» Work required
Copy each line of the material beneath that holds the word "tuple".

Start of Block

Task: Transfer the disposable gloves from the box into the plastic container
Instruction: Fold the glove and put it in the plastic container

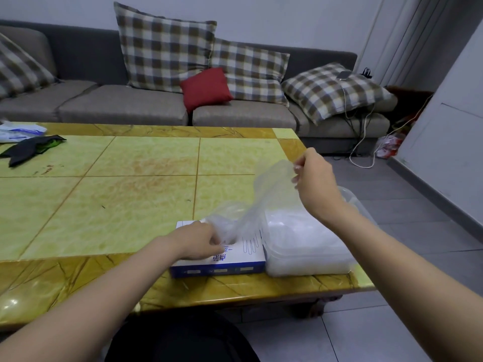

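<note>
A blue and white glove box (235,259) lies flat near the table's front edge. Right beside it stands a clear plastic container (308,259) filled with crumpled clear gloves. My left hand (200,240) rests on the box top, its fingers pinching glove plastic at the opening. My right hand (312,180) is raised above the container and pinches the end of a clear disposable glove (264,197). That glove stretches down and left to the box opening. The container's far right side is hidden behind my right forearm.
The yellow-green tiled table (125,194) stretches away to the left. A dark cloth (31,148) and a white plastic bag (18,131) lie at its far left. A grey sofa (156,105) with checked cushions stands behind. Cables (363,152) trail on the floor at right.
</note>
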Available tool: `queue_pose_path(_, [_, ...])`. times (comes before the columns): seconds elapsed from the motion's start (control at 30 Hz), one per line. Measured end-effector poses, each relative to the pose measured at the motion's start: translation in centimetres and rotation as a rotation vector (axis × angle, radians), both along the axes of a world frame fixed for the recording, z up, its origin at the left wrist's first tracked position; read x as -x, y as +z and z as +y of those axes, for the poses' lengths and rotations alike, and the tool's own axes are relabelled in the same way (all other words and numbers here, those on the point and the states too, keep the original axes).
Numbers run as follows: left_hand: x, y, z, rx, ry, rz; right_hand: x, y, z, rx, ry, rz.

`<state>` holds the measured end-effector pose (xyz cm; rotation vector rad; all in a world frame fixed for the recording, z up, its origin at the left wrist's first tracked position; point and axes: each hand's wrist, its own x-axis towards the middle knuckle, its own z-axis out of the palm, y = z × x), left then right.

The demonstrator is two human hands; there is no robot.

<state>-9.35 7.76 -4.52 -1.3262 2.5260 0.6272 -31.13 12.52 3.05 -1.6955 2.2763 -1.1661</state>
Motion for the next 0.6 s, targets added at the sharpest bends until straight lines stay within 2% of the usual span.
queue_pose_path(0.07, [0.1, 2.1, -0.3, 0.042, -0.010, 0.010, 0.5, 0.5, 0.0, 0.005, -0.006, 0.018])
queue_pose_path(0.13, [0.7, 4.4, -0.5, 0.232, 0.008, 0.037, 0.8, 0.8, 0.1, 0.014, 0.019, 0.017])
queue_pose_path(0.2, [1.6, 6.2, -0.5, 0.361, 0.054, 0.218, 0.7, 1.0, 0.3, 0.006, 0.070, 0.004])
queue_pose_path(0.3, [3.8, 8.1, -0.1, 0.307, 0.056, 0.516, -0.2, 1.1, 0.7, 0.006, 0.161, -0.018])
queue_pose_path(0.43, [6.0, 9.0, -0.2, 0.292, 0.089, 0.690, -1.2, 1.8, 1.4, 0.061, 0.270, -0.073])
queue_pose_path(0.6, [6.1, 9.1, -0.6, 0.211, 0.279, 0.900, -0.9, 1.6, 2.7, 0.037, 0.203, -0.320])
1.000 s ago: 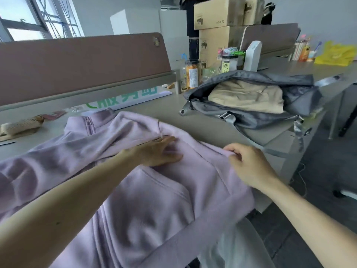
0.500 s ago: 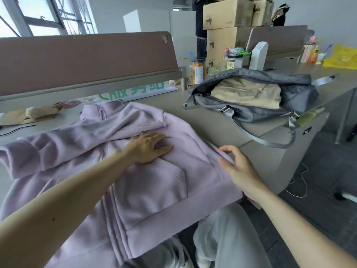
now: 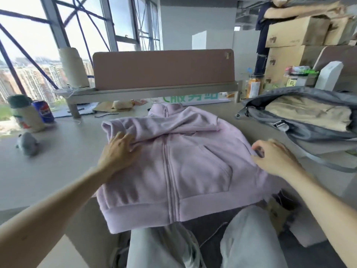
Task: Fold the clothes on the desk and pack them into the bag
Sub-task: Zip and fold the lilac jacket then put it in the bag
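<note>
- Lilac zip jacket (image 3: 185, 161) is laid front-up on the desk (image 3: 48, 167), collar pointed away from the person, zip closed. Hem is hung over the near desk edge, above the person's knees.
- One sleeve is folded across the chest w/ its cuff end at the L side.
- L hand (image 3: 119, 151) is laid flat on that sleeve near the cuff end. Fingers are spread & nearly straight, cloth is pressed down, nothing is gripped.
- R hand (image 3: 274, 155) is set at the jacket's R edge w/ fingers curled. Cloth is touched, but it can't be told whether the edge is pinched (blurred).
- Grey bag (image 3: 301, 132) is lying open on the desk, R of the jacket, near but apart. A beige garment (image 3: 309, 113) is seen folded inside.
- Brown divider panel (image 3: 164, 68) is stood behind the jacket, and cardboard boxes (image 3: 295, 35) are stacked beyond the bag.
- Soda can (image 3: 43, 111) & small grey plush toy (image 3: 27, 143) are seen at far L of the desk, well apart from the jacket.
</note>
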The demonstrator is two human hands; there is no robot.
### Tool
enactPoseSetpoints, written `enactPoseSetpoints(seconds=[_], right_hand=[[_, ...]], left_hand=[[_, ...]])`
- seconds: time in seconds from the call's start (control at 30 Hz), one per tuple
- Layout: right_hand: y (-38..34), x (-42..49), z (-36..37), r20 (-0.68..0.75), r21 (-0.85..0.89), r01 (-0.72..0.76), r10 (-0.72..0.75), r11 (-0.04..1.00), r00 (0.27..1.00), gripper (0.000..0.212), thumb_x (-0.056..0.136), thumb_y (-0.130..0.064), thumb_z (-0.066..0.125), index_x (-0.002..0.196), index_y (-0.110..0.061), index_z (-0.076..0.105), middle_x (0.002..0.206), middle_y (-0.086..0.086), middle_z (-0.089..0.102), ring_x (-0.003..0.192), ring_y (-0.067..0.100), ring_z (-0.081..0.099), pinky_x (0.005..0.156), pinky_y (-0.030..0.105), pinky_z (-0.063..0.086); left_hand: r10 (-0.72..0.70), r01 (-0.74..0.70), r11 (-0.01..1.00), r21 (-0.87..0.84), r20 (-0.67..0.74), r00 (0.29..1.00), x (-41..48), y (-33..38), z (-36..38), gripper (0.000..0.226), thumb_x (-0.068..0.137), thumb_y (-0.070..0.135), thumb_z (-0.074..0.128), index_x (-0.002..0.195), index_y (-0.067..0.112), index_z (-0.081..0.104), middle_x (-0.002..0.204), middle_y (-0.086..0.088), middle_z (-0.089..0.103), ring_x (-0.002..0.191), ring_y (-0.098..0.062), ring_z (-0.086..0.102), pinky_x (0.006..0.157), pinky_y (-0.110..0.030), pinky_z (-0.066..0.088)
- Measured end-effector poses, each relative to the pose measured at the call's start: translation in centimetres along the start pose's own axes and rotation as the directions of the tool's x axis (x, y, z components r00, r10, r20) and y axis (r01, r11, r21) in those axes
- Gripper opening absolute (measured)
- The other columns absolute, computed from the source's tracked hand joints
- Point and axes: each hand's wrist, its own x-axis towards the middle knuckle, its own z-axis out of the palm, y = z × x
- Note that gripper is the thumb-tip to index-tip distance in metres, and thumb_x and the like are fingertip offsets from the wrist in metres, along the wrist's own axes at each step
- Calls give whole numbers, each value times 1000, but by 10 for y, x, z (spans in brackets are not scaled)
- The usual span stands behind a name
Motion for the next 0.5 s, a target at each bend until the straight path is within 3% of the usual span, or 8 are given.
enactPoseSetpoints(seconds=[0.07, 0.13, 0.17, 0.23, 0.3, 0.33, 0.43, 0.5], right_hand=[[-21, 13, 4, 62, 53, 66, -69, 996, 996, 30, 88, -39, 64, 114, -25, 62, 108, 1, 53, 98, 27, 56, 78, 34, 43], [-45, 23, 9, 122, 92, 131, -141, 987, 982, 40, 87, -46, 66, 120, -24, 61, 121, 1, 56, 107, 24, 55, 84, 33, 43], [-57, 27, 14, 141, 96, 166, -178, 981, 974, 46, 85, -50, 67, 123, -24, 61, 128, 0, 56, 114, 23, 54, 88, 33, 43], [-79, 31, 23, 200, 105, 217, -234, 971, 952, 61, 80, -63, 66, 127, -25, 60, 134, -1, 55, 121, 22, 52, 97, 34, 42], [-96, 32, 34, 264, 156, 248, -283, 956, 922, 85, 65, -83, 57, 128, -27, 58, 134, -4, 56, 120, 19, 53, 101, 35, 43], [-102, 31, 40, 278, 181, 260, -303, 949, 912, 95, 57, -92, 50, 128, -30, 56, 135, -5, 55, 121, 18, 53, 103, 37, 43], [-105, 36, 58, 287, 200, 275, -324, 940, 901, 108, 45, -104, 36, 129, -38, 50, 138, -10, 48, 126, 16, 50, 107, 43, 41], [-101, 42, 63, 284, 233, 273, -334, 933, 899, 102, 49, -102, 40, 129, -41, 50, 139, -13, 48, 129, 13, 48, 109, 44, 39]], left_hand=[[-255, 254, 966, -37, -24, 967, -13, -23, -21, 54, 91, 55, 59, 119, 10, 58, 113, -15, 58, 100, -39, 58, 80, -45, 49], [-463, 480, 874, -78, 171, 870, -27, -38, -40, 54, 91, 52, 64, 117, 6, 57, 111, -15, 58, 97, -34, 59, 73, -37, 44], [-494, 549, 827, -122, 307, 813, -34, -42, -49, 46, 90, 50, 66, 107, 7, 62, 102, -14, 60, 87, -29, 58, 67, -33, 40], [-402, 564, 785, -257, 482, 779, -50, -39, -63, 33, 86, 41, 72, 72, 13, 64, 72, -5, 57, 64, -18, 47, 59, -30, 31], [-237, 527, 694, -490, 537, 810, -61, -25, -72, 33, 78, 37, 76, 56, 18, 63, 62, 1, 54, 60, -14, 45, 59, -29, 32], [-178, 534, 566, -628, 539, 823, -66, -16, -74, 28, 80, 31, 72, 58, 15, 69, 66, -2, 61, 63, -15, 54, 62, -28, 38], [-1, 578, 88, -811, 580, 814, -77, -2, -70, 28, 91, 19, 57, 109, 4, 73, 113, -20, 71, 98, -28, 69, 92, -39, 49], [5, 593, 11, -805, 593, 805, -84, 5, -64, 30, 92, 15, 59, 118, 3, 68, 121, -22, 68, 104, -33, 67, 94, -44, 51]])
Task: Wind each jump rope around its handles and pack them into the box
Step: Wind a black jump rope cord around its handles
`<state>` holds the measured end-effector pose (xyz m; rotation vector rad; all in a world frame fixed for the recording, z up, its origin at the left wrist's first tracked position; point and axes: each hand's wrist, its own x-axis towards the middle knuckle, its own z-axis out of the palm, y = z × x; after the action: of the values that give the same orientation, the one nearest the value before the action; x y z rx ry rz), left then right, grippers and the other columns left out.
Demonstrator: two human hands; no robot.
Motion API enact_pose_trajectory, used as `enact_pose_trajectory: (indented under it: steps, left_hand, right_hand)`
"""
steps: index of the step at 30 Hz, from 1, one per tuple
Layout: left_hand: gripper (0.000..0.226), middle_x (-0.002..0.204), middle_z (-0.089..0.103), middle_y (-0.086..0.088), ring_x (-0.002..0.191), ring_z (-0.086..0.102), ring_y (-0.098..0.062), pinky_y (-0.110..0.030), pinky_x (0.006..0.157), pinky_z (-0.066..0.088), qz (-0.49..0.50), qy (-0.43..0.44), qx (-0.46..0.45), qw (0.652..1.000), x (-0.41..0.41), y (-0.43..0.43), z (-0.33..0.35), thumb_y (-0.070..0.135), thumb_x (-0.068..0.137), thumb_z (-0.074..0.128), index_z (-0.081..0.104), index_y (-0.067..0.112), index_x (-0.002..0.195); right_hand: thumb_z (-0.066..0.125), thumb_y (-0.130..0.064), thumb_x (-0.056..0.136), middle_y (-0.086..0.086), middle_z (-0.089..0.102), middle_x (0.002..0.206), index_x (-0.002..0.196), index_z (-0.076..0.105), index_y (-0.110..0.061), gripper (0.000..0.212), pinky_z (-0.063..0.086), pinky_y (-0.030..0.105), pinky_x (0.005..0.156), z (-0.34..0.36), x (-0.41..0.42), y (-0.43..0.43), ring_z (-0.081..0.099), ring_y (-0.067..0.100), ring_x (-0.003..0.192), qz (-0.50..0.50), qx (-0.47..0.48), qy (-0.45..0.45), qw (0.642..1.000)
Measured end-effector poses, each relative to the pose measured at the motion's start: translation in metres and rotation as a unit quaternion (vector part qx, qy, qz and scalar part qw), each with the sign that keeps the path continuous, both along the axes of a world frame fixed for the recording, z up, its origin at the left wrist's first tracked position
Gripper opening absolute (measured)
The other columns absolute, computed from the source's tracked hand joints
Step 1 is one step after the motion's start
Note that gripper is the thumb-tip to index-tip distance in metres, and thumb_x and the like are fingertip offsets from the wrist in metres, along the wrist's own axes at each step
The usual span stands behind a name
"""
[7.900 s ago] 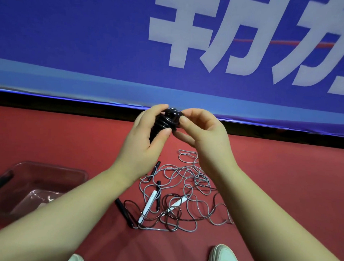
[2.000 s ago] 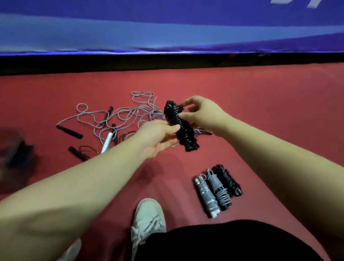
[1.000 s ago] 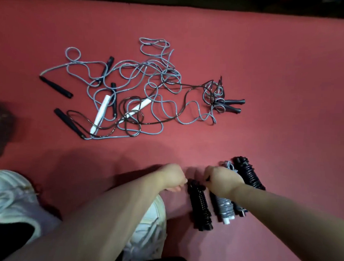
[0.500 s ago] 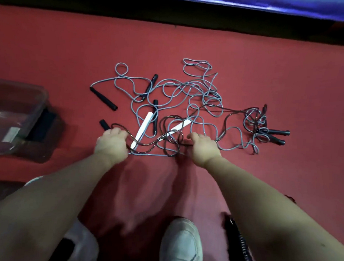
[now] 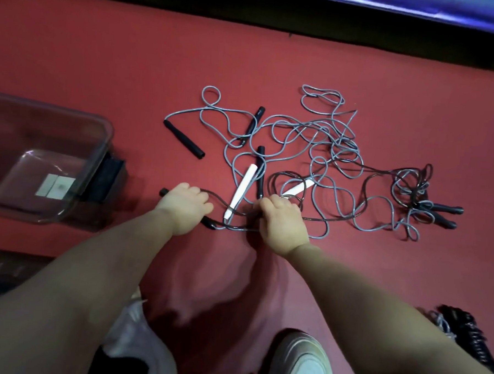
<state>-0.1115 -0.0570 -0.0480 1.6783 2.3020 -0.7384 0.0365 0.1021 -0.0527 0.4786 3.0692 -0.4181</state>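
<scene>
Our left hand (image 5: 186, 209) curls around a black handle (image 5: 208, 222) at the tangle's near edge; our right hand (image 5: 281, 223) pinches the dark cord (image 5: 324, 219) just beside it. Loose jump ropes (image 5: 314, 139), grey and dark, sprawl across the red floor (image 5: 161, 53), with 2 white handles (image 5: 241, 191) and 6 black ones in all. Open floor rings the pile. We see 1 clear box (image 5: 106, 128) to the left, wound bundles (image 5: 461, 335) at lower right.

tangled jump ropes (image 5: 298, 186) on floor, clear box (image 5: 103, 139) left
</scene>
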Motion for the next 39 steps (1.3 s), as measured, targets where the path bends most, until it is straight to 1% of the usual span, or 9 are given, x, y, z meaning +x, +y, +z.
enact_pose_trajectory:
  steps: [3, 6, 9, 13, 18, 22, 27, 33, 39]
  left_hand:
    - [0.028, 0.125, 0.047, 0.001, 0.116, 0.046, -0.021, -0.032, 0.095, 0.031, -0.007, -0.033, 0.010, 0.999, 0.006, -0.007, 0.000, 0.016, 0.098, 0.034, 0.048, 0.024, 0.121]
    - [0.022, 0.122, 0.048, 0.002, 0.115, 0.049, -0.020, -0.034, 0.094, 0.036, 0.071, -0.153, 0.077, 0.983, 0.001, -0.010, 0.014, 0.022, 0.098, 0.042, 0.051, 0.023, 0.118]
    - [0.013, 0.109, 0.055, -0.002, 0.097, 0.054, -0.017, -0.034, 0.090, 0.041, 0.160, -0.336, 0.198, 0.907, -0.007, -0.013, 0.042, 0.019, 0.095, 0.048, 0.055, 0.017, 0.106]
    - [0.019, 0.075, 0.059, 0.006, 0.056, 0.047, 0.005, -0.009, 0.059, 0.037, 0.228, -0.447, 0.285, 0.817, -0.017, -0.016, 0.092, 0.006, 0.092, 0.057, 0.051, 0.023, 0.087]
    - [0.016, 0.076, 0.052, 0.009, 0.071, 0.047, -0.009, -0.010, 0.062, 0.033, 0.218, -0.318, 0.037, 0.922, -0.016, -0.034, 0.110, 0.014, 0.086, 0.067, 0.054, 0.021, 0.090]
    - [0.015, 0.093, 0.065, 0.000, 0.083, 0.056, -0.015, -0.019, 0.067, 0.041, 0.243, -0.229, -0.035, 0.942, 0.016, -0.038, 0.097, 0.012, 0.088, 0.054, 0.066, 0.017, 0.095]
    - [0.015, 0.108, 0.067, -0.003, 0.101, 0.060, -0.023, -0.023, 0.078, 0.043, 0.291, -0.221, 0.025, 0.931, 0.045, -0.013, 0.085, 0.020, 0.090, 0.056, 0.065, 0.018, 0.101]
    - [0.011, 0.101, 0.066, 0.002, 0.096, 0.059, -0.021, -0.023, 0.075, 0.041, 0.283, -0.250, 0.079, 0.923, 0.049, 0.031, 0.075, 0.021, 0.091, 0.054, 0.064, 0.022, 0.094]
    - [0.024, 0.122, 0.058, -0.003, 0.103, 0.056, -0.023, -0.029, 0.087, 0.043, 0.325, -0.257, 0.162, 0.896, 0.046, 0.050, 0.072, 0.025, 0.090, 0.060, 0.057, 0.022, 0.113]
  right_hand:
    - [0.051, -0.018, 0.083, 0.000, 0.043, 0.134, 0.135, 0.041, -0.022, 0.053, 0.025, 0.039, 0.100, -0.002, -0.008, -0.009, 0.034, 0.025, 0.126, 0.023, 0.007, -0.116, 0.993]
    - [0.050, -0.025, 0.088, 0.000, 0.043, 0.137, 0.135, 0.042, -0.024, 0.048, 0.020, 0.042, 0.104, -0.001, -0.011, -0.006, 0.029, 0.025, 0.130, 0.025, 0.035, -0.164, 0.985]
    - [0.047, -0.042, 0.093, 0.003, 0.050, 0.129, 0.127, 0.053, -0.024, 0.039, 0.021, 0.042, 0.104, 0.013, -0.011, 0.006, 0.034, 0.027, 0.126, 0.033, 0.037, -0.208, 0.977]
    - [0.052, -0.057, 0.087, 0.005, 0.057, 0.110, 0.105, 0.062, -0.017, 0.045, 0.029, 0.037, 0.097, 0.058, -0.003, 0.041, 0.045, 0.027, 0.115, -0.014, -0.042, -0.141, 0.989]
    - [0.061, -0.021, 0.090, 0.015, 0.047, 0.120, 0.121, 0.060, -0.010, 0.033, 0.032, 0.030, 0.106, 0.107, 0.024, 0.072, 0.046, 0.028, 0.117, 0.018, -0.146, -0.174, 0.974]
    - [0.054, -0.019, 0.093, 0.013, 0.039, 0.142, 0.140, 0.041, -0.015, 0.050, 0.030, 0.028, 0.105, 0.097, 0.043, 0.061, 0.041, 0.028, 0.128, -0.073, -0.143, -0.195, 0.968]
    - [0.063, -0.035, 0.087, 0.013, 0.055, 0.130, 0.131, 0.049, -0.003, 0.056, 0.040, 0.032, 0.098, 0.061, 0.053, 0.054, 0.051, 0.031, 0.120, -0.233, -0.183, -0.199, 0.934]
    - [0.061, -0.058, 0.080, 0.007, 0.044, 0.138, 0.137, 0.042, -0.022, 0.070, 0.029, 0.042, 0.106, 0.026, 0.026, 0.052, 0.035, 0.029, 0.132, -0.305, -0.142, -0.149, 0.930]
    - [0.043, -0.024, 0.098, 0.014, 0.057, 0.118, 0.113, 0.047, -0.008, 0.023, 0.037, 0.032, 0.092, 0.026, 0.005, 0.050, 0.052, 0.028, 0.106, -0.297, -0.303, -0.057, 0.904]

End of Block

» Your solution
- seconds: time in seconds from the call's start (control at 30 Hz), one per tuple
steps: index of the step at 30 Hz, from 1, one per tuple

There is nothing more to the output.